2. Christians Among the Virtues by Stanley Hauerwas and Charles Pinches–A familiar favorite.  This week–reading about Aquinas.  This has been a really good read and a useful secondary resource.

3. Putting on Virtue by Jennifer A. Herdt–Again, a repeat.  Again, for the same class–Virtue, the Life of Happiness, and Friendship with Hauerwas.  It, too, is a secondary resource for this week’s reading of Aquinas, but I haven’t yet cracked it.

4. Treatise on the Virtues by St. Thomas Aquinas–The man himself arrives.  I’ll be reading this for the next two weeks.  Hopefully all this virtue stuff in my Hauerwas class will start making sense (and coming more directly from the primary sources, something which it has as yet failed to do).  I still remember how confused I was the first time I tried to read Aquinas, with absolutely no instruction as to his organizational method, in undergrad.  Derrida was an easier read.  Now somehow Aquinas doesn’t seem as difficult, at least once I get into the rhythms of his organization.  Of course, the fact that it is Tuesday night and I have yet to start reading probably bodes ill for my finishing the assigned portion for this week.

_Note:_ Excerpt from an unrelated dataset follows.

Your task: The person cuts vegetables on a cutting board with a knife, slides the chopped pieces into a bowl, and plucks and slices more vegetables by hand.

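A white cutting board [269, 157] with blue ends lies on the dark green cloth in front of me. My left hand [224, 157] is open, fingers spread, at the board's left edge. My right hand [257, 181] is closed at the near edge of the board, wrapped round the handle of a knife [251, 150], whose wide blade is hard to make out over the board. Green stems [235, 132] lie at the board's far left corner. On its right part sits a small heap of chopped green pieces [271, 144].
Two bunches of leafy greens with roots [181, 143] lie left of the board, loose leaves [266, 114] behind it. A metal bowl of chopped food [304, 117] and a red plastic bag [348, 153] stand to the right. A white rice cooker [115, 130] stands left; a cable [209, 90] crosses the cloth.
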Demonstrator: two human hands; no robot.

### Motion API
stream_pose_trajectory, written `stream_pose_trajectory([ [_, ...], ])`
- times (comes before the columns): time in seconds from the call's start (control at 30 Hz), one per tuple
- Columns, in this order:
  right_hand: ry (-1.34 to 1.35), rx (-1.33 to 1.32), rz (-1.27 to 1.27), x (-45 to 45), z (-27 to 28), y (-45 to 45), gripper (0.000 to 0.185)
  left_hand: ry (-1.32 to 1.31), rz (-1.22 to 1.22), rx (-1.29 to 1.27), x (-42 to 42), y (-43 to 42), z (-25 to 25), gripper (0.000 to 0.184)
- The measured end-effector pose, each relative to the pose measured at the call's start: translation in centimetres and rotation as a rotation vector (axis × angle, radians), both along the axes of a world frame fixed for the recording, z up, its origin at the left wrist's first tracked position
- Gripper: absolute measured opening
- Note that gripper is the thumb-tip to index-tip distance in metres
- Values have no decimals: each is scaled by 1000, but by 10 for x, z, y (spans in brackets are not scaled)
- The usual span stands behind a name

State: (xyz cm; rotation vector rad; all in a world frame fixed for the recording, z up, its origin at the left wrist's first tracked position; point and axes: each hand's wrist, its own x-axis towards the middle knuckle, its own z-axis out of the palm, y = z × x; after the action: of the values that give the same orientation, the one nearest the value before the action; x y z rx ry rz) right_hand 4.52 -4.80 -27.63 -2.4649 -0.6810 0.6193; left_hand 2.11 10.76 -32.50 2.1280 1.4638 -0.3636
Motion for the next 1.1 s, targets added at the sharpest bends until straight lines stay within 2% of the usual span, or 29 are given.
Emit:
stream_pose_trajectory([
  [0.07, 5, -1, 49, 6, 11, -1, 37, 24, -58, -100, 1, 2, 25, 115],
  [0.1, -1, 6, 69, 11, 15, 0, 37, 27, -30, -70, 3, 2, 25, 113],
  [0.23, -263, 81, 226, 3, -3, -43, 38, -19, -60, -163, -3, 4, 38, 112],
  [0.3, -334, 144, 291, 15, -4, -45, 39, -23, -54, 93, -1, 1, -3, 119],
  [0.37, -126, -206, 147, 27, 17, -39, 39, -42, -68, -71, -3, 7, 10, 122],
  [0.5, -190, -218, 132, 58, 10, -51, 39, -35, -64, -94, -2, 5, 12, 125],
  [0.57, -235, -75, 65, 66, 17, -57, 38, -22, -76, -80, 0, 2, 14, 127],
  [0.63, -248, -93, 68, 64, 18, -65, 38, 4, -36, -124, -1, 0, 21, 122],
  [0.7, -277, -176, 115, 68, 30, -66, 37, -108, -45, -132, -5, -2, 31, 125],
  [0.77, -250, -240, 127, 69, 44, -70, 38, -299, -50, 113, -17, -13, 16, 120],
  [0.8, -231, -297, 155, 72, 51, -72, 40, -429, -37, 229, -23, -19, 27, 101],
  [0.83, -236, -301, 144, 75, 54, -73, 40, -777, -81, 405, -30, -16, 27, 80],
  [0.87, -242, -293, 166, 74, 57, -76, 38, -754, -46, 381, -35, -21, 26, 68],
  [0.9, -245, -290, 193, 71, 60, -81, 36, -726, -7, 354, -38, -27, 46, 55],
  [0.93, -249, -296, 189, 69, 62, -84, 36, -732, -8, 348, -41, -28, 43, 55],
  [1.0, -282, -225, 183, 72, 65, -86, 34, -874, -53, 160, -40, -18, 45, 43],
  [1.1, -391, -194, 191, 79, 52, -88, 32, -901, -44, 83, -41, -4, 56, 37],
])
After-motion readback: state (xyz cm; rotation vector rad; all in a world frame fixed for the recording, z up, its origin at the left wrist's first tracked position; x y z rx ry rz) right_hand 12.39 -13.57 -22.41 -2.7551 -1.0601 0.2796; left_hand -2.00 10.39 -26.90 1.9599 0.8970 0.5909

5. Deliverance by James Dickey–Famous poet writes lauded novel which is made into Burt Reynolds/Jon Voight film.  It’s always annoying to pick up movie tie-in edition paperbacks, but this is a new low–bare-chested Burt is never a good thing.  Four friends set out on a wilderness adventure in north Georgia.  Things go horribly, horribly wrong.

6.  Great Lent by Alexander Schmemann–Okay, so it’s a sham.  I’ll never start it, and I’ll always make it look like I read Orthodoxers.

7. Generation to Generation by Edwin H. Friedman–A modern classic on family systems (is there any other kind of classic on family systems theory?) within church and synagogue.  I’m told it’s good.  I’ll find out tomorrow before class.

And as for tonight?

1. Walk Pru.

2. Finish the rest of Stetzer’s book.

3. Quickly clean up some houseness.

4. Watch a yet-to-be-determined movie with Dave and possible more folks.